Sunday, July 24, 2016

Principles for a community of professionals - II

Critical mass of potential skills

A team does not have the critical mass of potential specific skills for great steps forward or for facing too difficult problems. A single team is limited in the same way as single individual is limited. The solution is to have available a larger pool of resources: more (collaborative) teams, a community.  
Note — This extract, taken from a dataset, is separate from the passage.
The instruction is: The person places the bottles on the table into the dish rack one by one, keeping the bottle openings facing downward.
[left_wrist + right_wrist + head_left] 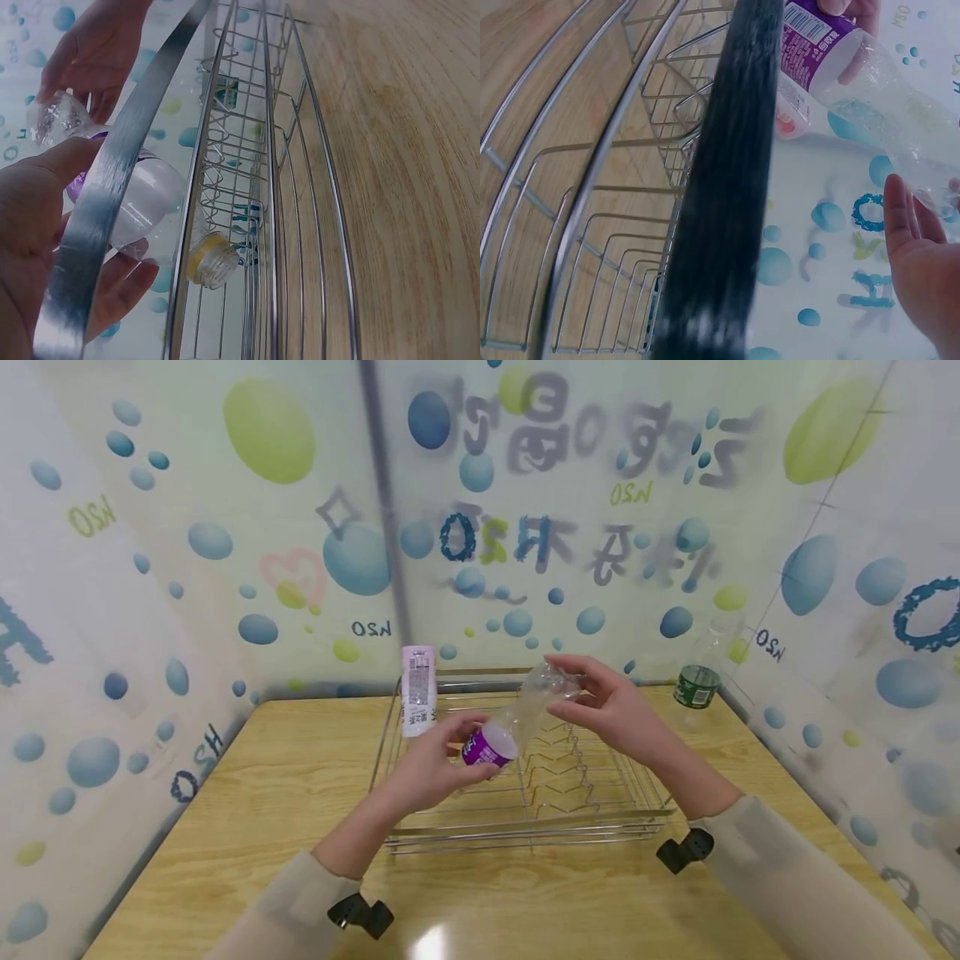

Knowledge and experience sharing. Knowledge persistence

The limitations related to single team are also manifesting for sharing knowledge and experience.  Communities could be more effective in this case. Also the knowledge persistence could be more robust.
Isolated teams will have the same problems as isolated individuals: will not benefits of pre-existent or co-existent knowledge and much part of their effort will be a waste. Some examples:
  • Will re-invent already existent solutions (aka “re-inventing the wheel”)
  • Will be slowed by impediments that were already removed elsewhere 
  • Will not re-use creative work and good results from other teams

Knowledge persistence short history: first community, temples, stories, cities, stone inscriptions, papyrus, alphabetization, academies, libraries, Gutenberg, electronic data, Internet … 

Active collaboration: inside team, between and across teams

Active collaboration between individuals it is a mandatory practice for an effective knowledge work, but is not enough. In order to get more value from skills, knowledge and experience we need an active collaboration between teams and across teams

Talents valorization and rare ideas

Contribution of very talented individuals, one of the engine of our civilization could not be valorized at team level – we need communities.  They need peers to develop and validate their ideas, and only a community could sustainable offer such peers. Also, only communities could spread, persist and valorize better their contribution. There were a lot of talents in the prehistory and history that have wasted their potential because of lack of collaborators and peers.

Evolving stability

All the factors enumerated here – skills, knowledge, experience, collaboration, teams and teams of teams – need time in order to manifest and bring results. A community need a time of evolving stability. For example, the history discontinuities of the “dark ages” have slow down the evolution for centuries.

Promoting valuable ideas

We cannot get value from distribution of wrong or not productive ideas. In software development, using a historical retrospective, the Waterfall approach have not produce either benefits for single projects or for software engineering evolution … with notable exception of lessons learned.  On the other hand, agile and iterative development have improved the overall results of that domain.
Historical example: The “Classical Greek” era in the ancient history was followed by a similar flourish of sciences only on the Renaissance times; this discontinuity has affected the entire evolution of the civilization.  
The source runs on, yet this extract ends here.